* [Exercise brief]: Your answer must be an exact copy of the listing that follows, with all pictures omitted.

* [Material provided]:
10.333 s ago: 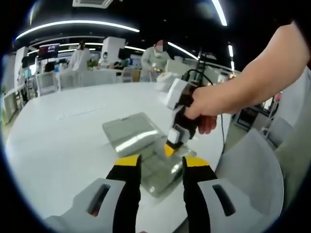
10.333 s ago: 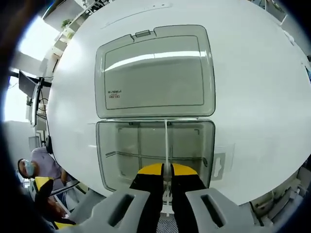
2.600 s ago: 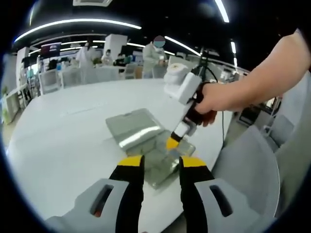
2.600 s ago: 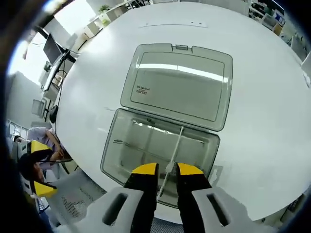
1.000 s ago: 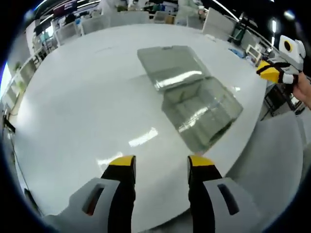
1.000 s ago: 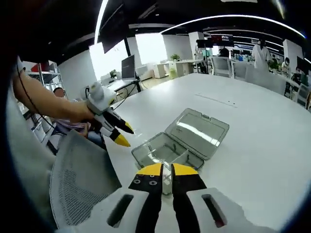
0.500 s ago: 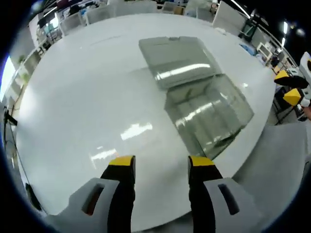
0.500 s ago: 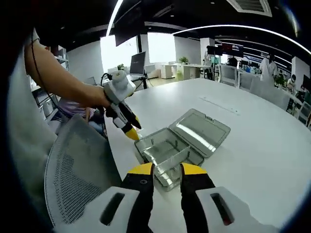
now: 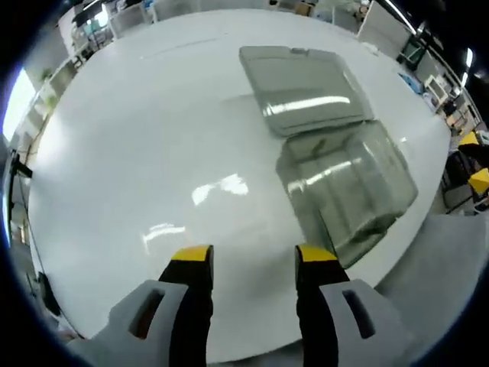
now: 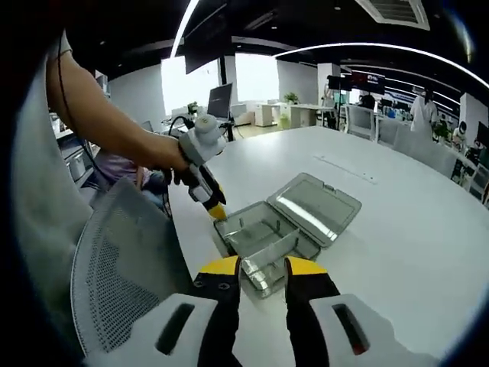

* [Written response]:
10.333 s ago: 
10.333 s ago: 
2.600 s ago: 
2.600 s ago: 
1.000 s ago: 
1.000 s ago: 
0.500 s ago: 
0.500 s ago: 
now: 
now: 

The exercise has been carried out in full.